Efforts to impose restrictions on some kinds of  marketing of medicines to Indian doctors face are facing what is being called “a legal roadblock.”

Concept of marketing pharma bribery in India, Copyright: multimedia / 123RF Stock Photo
Pharma marketing rules proposed by the Indian government last month have hit what is being called “a legal roadblock”, industry sources allege

Proposed rules which would limit the amount pharma companies could spend on gifts and trips for doctors have been rejected by India’s legal ministry. This was after a draft was submitted by the Department of Pharmaceuticals (DoP), that the ministry said could not be implemented with “the proposed legal framework” as it would conflict with the Essential Commodities Act of 1955. This is according to a Reuters report, drawing on anonymous industry sources.
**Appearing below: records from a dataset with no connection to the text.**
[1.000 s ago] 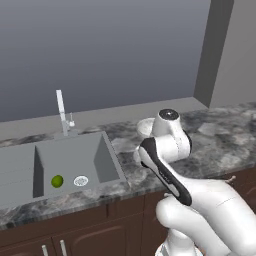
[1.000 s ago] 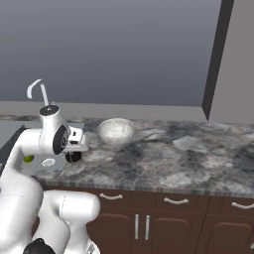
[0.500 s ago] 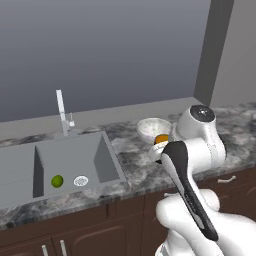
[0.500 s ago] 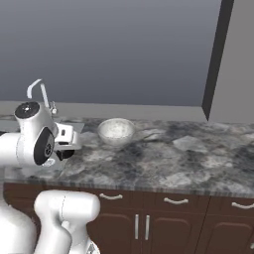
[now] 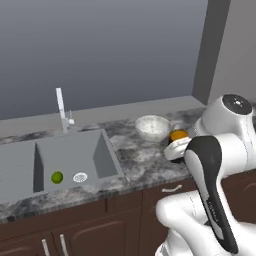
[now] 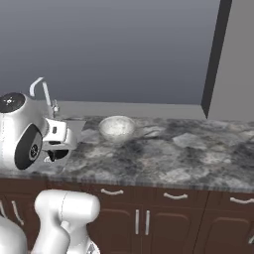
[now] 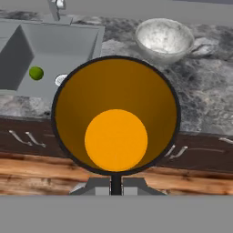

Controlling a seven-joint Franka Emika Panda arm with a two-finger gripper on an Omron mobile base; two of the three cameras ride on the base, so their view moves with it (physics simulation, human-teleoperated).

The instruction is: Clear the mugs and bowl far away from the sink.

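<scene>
Orange-yellow mug [image 7: 116,116] sits pinched in the claw [image 7: 116,185], mouth facing the hand camera, lifted off the bench [image 6: 198,158]. The bowl [image 5: 152,127] stands just left of it and right of the sink [image 5: 60,160]. Since a second ago the arm has swung right, away from the sink, uncovering the bowl.

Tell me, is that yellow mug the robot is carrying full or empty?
Empty: the hand view looks straight into the mug, showing its bare orange bottom and nothing inside.
</scene>
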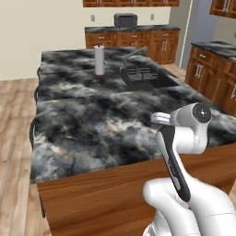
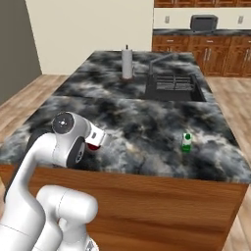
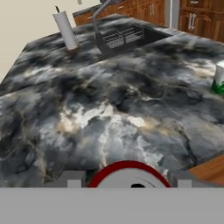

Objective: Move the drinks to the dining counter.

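Note:
The red can (image 3: 127,171) sits between my fingertips at the bottom of the hand view, and my gripper (image 3: 127,180) is shut on it. From the right base view a patch of the red can (image 2: 92,145) shows under the hand, held just above the near edge of the dining counter (image 2: 137,112). The white carton (image 2: 186,142) with its green base stands upright on the marbled top near the front right. It also shows at the right edge of the hand view as the carton (image 3: 218,76). The dining counter (image 1: 92,115) spreads ahead of my arm.
A paper towel roll (image 1: 99,60) stands upright at the far side of the island, beside the inset sink (image 1: 143,78) with its faucet. A black toaster (image 2: 204,22) sits on the back worktop. Wooden cabinets (image 1: 212,73) line the right side.

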### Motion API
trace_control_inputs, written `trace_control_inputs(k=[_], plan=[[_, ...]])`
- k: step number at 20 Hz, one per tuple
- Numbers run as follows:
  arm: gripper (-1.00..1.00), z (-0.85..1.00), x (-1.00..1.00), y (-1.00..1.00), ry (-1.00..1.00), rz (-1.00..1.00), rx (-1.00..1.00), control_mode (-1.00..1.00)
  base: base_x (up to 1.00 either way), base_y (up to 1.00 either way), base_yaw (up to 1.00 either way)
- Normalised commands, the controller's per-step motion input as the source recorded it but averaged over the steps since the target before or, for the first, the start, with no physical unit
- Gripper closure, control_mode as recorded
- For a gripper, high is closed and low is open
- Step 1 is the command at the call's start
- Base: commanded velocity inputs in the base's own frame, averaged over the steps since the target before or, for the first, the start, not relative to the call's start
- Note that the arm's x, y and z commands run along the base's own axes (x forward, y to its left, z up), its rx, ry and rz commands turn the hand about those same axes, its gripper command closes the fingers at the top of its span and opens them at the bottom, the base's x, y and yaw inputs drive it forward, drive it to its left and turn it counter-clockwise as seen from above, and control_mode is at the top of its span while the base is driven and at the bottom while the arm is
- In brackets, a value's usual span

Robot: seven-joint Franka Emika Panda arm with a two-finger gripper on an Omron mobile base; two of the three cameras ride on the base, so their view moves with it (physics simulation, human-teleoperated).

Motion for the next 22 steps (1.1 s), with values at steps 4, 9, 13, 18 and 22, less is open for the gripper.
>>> trace_control_inputs(k=[4,9,13,18,22], plan=[[1.00,0.00,0.00,0.00,0.00,0.00,0.00,1.00,0.14,-0.12,0.30],[1.00,0.00,0.00,0.00,0.00,0.00,0.00,1.00,0.67,-0.36,0.12],[1.00,0.00,0.00,0.00,0.00,0.00,0.00,1.00,0.47,-0.79,0.06],[1.00,0.00,0.00,0.00,0.00,0.00,0.00,1.00,0.04,-0.95,0.01],[1.00,0.00,0.17,-0.25,0.13,0.04,0.06,-1.00,0.00,-0.11,0.00]])
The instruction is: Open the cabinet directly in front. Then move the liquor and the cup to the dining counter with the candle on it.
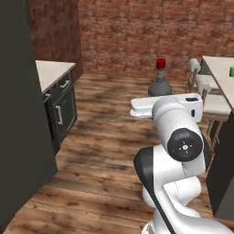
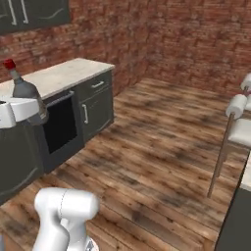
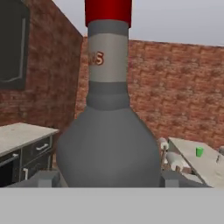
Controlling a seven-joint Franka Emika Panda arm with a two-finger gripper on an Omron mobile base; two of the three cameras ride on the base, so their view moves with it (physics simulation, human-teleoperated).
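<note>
The liquor (image 1: 160, 82), a grey bottle with a red cap, hangs in the air over the wooden floor with my gripper (image 1: 160, 94) shut on its wide body. In the hand view the liquor (image 3: 107, 131) stands upright between the fingertips (image 3: 43, 179). From the right base view the liquor (image 2: 24, 90) rises above the white hand (image 2: 14, 112). The green cup (image 1: 232, 71) stands on the dining counter (image 1: 217, 68) at the right; the hand view also shows the cup (image 3: 199, 152) on the dining counter (image 3: 192, 164). The cabinet (image 2: 34, 12) hangs at upper left.
White-cushioned stools (image 1: 208, 89) line the dining counter's near side, and one stool (image 2: 238, 122) is at the right. A beige worktop (image 2: 59, 76) with dark drawers runs along the brick wall. A tall dark unit (image 1: 18, 114) stands at the left. Wooden floor (image 2: 157, 147) lies open between.
</note>
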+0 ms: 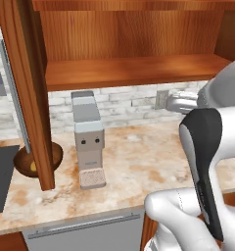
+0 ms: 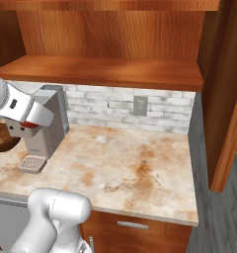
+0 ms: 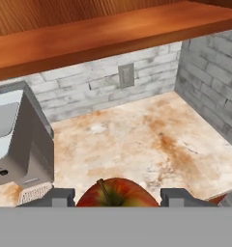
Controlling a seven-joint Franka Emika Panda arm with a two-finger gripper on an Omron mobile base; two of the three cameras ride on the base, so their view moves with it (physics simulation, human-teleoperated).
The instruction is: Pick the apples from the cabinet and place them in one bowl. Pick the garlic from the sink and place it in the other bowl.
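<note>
You are carrying the red apple (image 3: 117,193) between the two fingers of the gripper (image 3: 117,197), jaws partly closed on its sides, above the counter (image 2: 135,163) to the right of the coffee machine (image 1: 87,139). The reddish-brown bowl (image 1: 27,162) is sitting to the left of the coffee machine, partly behind the open cabinet door (image 1: 26,93), with something yellow inside, probably the other apple. The main risk is lying along that route: you are swinging towards a bowl screened by the machine and the door, and a clipped edge could knock the apple loose. Releasing too high could bounce it out.
</note>
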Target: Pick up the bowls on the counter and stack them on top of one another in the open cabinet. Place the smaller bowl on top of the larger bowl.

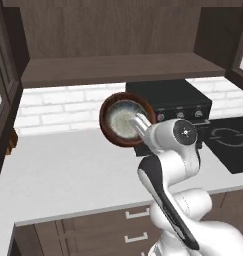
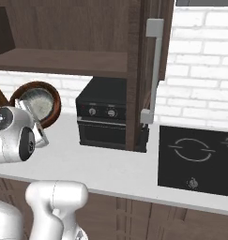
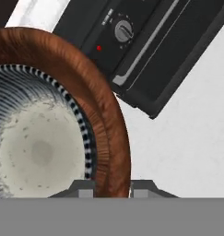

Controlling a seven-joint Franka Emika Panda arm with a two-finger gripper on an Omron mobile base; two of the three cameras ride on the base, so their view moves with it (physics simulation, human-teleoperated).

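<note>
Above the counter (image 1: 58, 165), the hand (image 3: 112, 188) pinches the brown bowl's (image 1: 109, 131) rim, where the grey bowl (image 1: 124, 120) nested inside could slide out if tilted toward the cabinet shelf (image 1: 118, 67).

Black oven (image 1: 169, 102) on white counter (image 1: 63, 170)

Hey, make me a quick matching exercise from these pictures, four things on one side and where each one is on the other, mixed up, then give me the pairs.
Things:
1. smaller bowl
2. larger bowl
3. toaster oven
4. cooktop

Places:
A. set into the counter, right end
B. clamped at its rim by the fingers
C. nested inside another bowl
D. standing on the counter, under the open cabinet

Pairs: 1-C, 2-B, 3-D, 4-A
</note>
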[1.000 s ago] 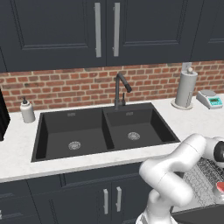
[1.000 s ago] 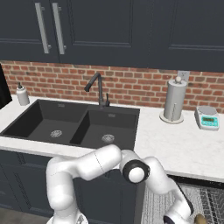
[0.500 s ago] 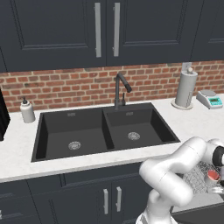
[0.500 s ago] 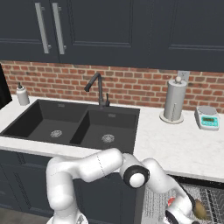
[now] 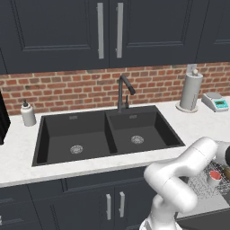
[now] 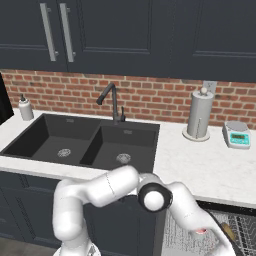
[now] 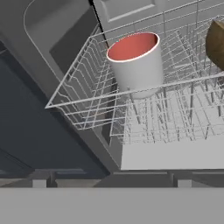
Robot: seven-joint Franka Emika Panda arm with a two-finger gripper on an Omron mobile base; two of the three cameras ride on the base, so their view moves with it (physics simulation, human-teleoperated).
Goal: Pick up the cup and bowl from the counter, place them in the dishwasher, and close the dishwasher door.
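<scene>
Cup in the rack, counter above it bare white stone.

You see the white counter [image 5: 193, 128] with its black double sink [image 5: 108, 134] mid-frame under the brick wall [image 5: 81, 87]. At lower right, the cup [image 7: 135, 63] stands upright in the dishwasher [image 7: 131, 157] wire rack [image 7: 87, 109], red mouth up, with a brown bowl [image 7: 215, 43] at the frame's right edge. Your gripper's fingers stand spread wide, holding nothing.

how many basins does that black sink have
2. The black sink has a left basin with its drain near the middle, and a right basin below the faucet. Both sit side by side in the white counter.
</scene>
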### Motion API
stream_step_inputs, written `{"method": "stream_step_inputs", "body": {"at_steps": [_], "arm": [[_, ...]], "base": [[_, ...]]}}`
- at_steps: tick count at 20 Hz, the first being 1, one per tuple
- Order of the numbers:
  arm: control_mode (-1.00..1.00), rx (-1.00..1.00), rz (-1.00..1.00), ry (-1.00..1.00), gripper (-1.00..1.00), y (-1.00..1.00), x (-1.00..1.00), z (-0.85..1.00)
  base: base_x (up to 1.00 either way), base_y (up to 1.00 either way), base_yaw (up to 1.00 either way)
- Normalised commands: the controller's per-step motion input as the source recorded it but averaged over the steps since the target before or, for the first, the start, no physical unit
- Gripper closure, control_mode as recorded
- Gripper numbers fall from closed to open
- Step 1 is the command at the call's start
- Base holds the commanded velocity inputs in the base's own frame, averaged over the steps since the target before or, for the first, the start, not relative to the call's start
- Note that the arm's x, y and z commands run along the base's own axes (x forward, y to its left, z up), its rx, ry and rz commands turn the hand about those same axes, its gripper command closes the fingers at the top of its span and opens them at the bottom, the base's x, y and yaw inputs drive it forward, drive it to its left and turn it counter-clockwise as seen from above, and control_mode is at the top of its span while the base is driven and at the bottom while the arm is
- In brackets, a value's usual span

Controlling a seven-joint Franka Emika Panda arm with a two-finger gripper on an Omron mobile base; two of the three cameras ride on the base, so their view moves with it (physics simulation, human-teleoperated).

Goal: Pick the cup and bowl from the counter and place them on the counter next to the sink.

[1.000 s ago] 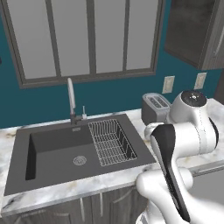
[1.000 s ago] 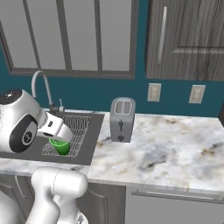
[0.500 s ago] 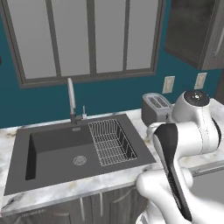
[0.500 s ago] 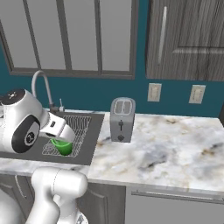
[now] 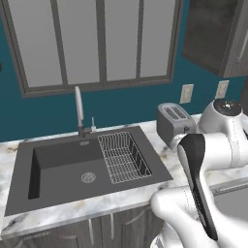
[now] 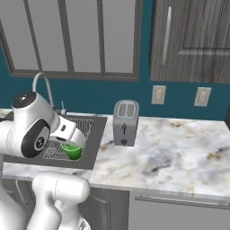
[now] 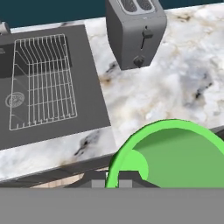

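With gripper (image 6: 75, 146) clamped tight on the green cup (image 6: 71, 151), held above counter (image 6: 170, 157) edge nr the sink (image 5: 72, 169), you'd best lower it slow & level onto marble beside basin, clear of toaster (image 6: 125, 122).

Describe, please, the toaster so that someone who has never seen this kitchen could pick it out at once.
Start at the dark sunken sink with its wire rack under the window. On the white marble counter just beside the rack end stands the toaster, below a wall outlet. It is an upright grey box with two top slots and a front lever, unlike the small green cup at the gripper.
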Motion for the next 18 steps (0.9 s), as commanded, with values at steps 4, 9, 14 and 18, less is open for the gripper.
{"method": "stream_step_inputs", "body": {"at_steps": [4, 9, 14, 18], "arm": [[-1.00, 0.00, 0.00, 0.00, 1.00, -0.29, 0.07, -0.22], [-1.00, 0.00, 0.00, 0.00, 1.00, -0.29, 0.11, -0.39], [-1.00, -0.01, 0.00, -0.01, 1.00, -0.07, 0.22, -0.31], [-1.00, -0.01, 0.00, 0.00, 1.00, 0.00, 0.39, -0.18]], "base": [[0.00, 0.00, 0.00], [0.00, 0.00, 0.00], [0.00, 0.00, 0.00], [0.00, 0.00, 0.00]]}}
The proposed marketing restriction rules were announced at the beginning of August in a bid to curb bribery and corruption in some areas of Indian healthcare. The practice, employed by some pharmaceutical companies, of bribing doctors with expensive gifts, trips and cash payments has the potential to both endanger patients and erode the doctor-patient relationship. It has resulted in what the Times of India calls “an entrenched conflict of interest in Indian healthcare.”

The proposed marketing rules would build on pre-existing legislation – namely the Uniform Code of Pharmaceutical Marketing (UCPM), which was introduced in 2015 as a voluntary code of ethics. The UCPM was supposed to become mandatory after six months, but this has yet to happen due to a number of legal extensions being granted against it.

The new rejection of pharma marketing could present a similar setback, as it forces the DoP to “go back to the drawing board and make new rules using a different legal framework.”

Concerns are being expressed that the rejection could lead to an “indefinite delay” in terms of the marketing restrictions being enforced. Malini Aisola, a member of the All India Drug Action Network, says “we are worried [the rules] will not see the light of day.”